The Halo Effect

Synopsis | Excerpt | Praise

Chapter One

The first thing she saw were the woman’s feet, so white they looked like the marble feet on the statue of the Virgin Mary who wears the gold halo and stands in the Catholic church where she attends mass every morning before coming to work at the high-rise hotel on Sixth Avenue. The church where she attended Sunday mass only four hours before. Except these feet oozed black-red blood.

Celia Rodriguez stared, not yet comprehending.
The Virgin’s feet do not bleed, though. Christ’s feet do. Holes through to the soles, spilling blood.

For the love of God.

No. No love here. Blood. Nighttime pools of congealed blood.

These are still only fragments of thought as her mind raced to keep up with her eyes. She could not make sense of this scene. Not yet.

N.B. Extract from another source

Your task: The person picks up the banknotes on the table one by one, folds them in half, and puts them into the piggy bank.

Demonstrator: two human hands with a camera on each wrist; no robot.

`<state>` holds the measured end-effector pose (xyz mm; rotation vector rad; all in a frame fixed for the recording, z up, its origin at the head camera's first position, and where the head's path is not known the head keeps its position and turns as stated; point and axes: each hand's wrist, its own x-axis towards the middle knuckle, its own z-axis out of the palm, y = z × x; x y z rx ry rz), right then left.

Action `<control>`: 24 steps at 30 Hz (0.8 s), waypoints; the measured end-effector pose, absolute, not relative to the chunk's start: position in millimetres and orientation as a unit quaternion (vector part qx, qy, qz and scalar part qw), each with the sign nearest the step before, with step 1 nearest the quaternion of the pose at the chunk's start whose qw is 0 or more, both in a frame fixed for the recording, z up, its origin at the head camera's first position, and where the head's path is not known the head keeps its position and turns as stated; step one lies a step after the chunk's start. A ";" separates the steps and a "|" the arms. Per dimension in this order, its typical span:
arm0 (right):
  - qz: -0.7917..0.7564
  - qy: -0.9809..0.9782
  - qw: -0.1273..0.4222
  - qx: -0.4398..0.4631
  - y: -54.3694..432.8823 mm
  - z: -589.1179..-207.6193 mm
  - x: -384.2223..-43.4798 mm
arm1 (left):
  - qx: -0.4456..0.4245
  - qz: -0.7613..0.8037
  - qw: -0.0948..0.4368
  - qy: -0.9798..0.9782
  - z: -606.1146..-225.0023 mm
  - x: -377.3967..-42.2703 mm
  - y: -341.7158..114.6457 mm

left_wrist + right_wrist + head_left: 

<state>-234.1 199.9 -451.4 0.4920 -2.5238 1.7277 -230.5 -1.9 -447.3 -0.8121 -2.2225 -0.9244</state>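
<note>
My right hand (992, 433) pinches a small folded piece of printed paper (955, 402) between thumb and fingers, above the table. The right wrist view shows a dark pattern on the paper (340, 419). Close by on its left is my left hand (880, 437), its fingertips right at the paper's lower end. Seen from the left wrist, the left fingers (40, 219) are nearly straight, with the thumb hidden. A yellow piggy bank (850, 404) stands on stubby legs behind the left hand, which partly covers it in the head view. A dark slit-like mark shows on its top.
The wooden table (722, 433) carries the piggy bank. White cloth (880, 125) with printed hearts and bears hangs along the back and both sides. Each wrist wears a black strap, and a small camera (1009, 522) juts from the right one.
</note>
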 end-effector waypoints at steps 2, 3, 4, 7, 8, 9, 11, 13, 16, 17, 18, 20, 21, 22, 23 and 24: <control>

The mosaic of horror seemed to take forever to fall into place, but in reality, from the time the maid walked into the room to the time she finally opened her mouth to attempt—and fail—at a scream, only one minute passed.

Holy Mother of God.

In random order Celia Rodriguez registered that there were fifty-dollar bills, no longer green but soaked dark brown, dozens of them, surrounding the woman’s head. Like a halo. And what she had first thought was a blanket was a voluminous black dress pushed up to show shapely naked legs. No, revealing more. Pushed up farther to reveal a chestnut patch of hair between the legs. Too bare. More naked than naked.

The fifty-year-old housekeeper and mother of three stared, sure that what she saw was a vision of some kind.

The woman’s pubis had been shaved in a particular shape. She knew this shape. But before she could focus on that, she saw that there was blood oozing from there, too. Celia’s eyes shifted from right to left, taking in that the woman’s hands were outstretched in a T position and lying in yet more viscous blood.

Celia could not believe what she saw. None of it. Especially not the shape the hair had been shaved into. She knew this shape. It was engraved on her own heart. It hung around her own neck in gold.

It was a cross.

With that, everything finally slipped into place: the plentiful and flowing dress was a nun’s habit.

The Spanish woman who opened the door only seconds before fell to her knees and touched the corner of the robe. Her hand came away, stained with bright crimson. She was mesmerized by this horror that made her think of a shrine in the back of her church. Our Lady of Sorrows.

Her eyes returned to the shape carved out of the wiry hair. Why did she have to keep looking there? At that cross. At that blasphemy.

And then she saw more. There was more?

Dripping from the woman’s nether mouth was not just blood, but something that was alive, moving, almost crawling. No, it was a rosary that was dripping blood, drop by drop from bead to bead. The blood had washed over the oval medal of the Virgin and had painted the Christ figure. What had flowed off of him had soaked into the carpet. And still it came. And still it came. Christ’s blood. This poor woman’s blood.

The housekeeper opened her mouth and tried to scream but no sound came. She called for her God, and even if he heard her, no one else did.

It would be nearly half an hour before she could make any noise. Then hotel security came, followed ten minutes later by three uniformed policemen. But it would take an hour for Detective Noah Jordain of the Special Victims Unit to get the phone call while he was sitting in a steamy and crowded restaurant in Chinatown, finishing up a spicy bowl of hot and sour soup and about to start in on a platter of crabs in black bean sauce.

Twenty-four hours later, Jordain learned that the woman who had been brutally murdered was not a woman of God at all, not married to Jesus Christ or pledged to charity or good works, but rather a call girl who had one prior and had just finished up her last stint in prison four months before.

“At least she had a head start at getting into heaven in that outfit,” Jordain said after leaving the autopsy room, while he and his partner, Mark Perez, examined the nun’s habit the woman was wearing.

“Noah, if you say prayers, you’d better start praying,” Perez suggested.

“To help her get in?”

“No, that this isn’t the beginning of something.”

Jordain nodded. He’d already been there, thought that. A murder like this, ritualistic and designed, was not just an act of passion. It was, in all likelihood, the calling card of a sociopath on a mission.

Statistically, things would get far worse before they got any better.